[TASK PROMPT]: Only a slice of the listing below is wanted. Retype the lines from the one containing "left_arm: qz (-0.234" through the one containing "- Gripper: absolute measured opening", exactly, both ends included.

[RECORDS FOR PROCESSING]:
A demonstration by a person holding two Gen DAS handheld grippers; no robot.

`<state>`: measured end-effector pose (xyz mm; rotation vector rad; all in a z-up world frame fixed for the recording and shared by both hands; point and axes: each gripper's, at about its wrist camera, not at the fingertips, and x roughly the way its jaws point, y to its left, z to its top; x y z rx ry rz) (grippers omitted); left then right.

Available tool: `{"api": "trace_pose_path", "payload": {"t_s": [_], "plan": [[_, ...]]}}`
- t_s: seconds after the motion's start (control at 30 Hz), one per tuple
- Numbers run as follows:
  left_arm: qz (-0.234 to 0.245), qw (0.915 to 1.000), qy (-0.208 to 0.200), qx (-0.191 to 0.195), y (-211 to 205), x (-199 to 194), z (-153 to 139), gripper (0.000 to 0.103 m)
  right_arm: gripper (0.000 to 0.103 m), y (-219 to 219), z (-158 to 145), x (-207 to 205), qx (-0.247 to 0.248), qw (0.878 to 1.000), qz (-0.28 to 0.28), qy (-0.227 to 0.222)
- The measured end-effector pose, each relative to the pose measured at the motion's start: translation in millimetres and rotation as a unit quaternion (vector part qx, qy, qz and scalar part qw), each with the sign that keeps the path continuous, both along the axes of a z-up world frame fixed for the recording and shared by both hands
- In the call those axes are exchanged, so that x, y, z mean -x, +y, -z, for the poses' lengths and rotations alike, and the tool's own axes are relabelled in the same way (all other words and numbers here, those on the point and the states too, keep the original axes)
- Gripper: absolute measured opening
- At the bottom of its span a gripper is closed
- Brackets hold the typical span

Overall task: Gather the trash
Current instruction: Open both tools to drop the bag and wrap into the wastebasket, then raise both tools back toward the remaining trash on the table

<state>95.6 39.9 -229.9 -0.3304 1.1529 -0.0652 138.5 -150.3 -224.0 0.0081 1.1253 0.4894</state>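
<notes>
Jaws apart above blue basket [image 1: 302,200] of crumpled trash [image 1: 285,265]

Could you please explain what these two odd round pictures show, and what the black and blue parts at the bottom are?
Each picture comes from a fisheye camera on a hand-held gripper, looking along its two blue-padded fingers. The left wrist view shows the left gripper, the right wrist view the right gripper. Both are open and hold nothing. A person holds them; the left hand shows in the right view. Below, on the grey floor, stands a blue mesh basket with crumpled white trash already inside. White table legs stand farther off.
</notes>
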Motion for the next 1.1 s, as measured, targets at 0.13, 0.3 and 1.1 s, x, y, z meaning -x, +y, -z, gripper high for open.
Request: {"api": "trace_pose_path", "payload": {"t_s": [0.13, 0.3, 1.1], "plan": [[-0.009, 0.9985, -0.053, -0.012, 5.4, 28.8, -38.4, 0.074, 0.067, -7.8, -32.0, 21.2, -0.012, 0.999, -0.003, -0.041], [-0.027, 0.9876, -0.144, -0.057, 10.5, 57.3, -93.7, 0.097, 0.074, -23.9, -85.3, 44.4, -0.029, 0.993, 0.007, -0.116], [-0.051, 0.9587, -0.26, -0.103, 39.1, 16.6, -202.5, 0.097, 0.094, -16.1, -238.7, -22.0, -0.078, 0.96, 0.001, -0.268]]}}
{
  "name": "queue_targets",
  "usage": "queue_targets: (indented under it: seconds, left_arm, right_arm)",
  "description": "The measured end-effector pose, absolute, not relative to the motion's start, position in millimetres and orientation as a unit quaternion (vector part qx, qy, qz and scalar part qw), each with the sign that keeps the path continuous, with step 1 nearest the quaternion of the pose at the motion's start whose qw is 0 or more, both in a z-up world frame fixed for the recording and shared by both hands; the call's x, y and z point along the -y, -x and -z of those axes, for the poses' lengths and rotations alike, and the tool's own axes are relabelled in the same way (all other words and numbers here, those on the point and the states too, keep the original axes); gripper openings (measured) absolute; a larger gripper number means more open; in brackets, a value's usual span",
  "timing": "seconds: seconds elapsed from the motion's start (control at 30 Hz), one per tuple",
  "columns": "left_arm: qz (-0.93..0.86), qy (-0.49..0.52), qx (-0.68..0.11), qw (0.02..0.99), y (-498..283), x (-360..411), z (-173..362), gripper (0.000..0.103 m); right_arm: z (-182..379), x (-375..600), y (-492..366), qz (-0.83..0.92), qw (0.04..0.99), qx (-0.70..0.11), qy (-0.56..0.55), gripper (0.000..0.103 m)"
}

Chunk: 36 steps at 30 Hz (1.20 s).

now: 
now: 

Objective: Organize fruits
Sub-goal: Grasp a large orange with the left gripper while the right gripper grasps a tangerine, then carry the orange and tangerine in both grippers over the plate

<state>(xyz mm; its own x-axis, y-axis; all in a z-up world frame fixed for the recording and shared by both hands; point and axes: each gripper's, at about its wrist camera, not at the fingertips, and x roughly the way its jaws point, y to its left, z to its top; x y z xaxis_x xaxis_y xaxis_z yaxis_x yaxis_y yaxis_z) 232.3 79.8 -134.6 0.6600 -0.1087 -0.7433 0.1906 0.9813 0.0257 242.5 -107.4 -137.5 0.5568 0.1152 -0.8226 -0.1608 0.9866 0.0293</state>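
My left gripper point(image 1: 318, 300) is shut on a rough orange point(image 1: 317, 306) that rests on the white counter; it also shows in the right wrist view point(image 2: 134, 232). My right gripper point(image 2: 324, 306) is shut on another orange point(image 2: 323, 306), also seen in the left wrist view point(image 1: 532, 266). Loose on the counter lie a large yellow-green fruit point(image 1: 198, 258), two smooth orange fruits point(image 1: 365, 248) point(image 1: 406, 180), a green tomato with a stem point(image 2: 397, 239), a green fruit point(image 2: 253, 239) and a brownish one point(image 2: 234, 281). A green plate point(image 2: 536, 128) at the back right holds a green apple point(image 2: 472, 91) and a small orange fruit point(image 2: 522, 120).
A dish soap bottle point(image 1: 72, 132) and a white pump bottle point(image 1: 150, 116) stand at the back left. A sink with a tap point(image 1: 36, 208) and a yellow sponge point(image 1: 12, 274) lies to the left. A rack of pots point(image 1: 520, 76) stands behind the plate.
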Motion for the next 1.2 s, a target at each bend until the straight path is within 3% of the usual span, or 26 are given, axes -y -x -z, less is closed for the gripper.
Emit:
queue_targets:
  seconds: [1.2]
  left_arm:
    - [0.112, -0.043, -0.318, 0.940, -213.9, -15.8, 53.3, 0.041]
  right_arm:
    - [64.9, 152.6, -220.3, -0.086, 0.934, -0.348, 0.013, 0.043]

[SOLUTION TO THE EXERCISE]:
  left_arm: qz (-0.234 to 0.245), qw (0.915 to 1.000), qy (-0.208 to 0.200), qx (-0.191 to 0.195), y (-211 to 205), x (-199 to 194), z (-153 to 139), gripper (0.000 to 0.103 m)
  right_arm: gripper (0.000 to 0.103 m), y (-219 to 219), z (-158 to 145), x (-207 to 205), qx (-0.247 to 0.248), qw (0.878 to 1.000), qz (-0.28 to 0.28), qy (-0.227 to 0.222)
- The measured end-effector pose, each relative to the pose measured at the motion's start: translation in millimetres and rotation as a unit quaternion (vector part qx, qy, qz and scalar part qw), each with the sign that keeps the path continuous, both along the axes of a z-up world frame fixed for the recording and shared by both hands
- In the call those axes are exchanged, so that x, y, z mean -x, +y, -z, for the poses' lengths and rotations alike, and the tool's own axes are relabelled in the same way (all other words and numbers here, those on the point and the states too, keep the original axes)
- Gripper: absolute measured opening

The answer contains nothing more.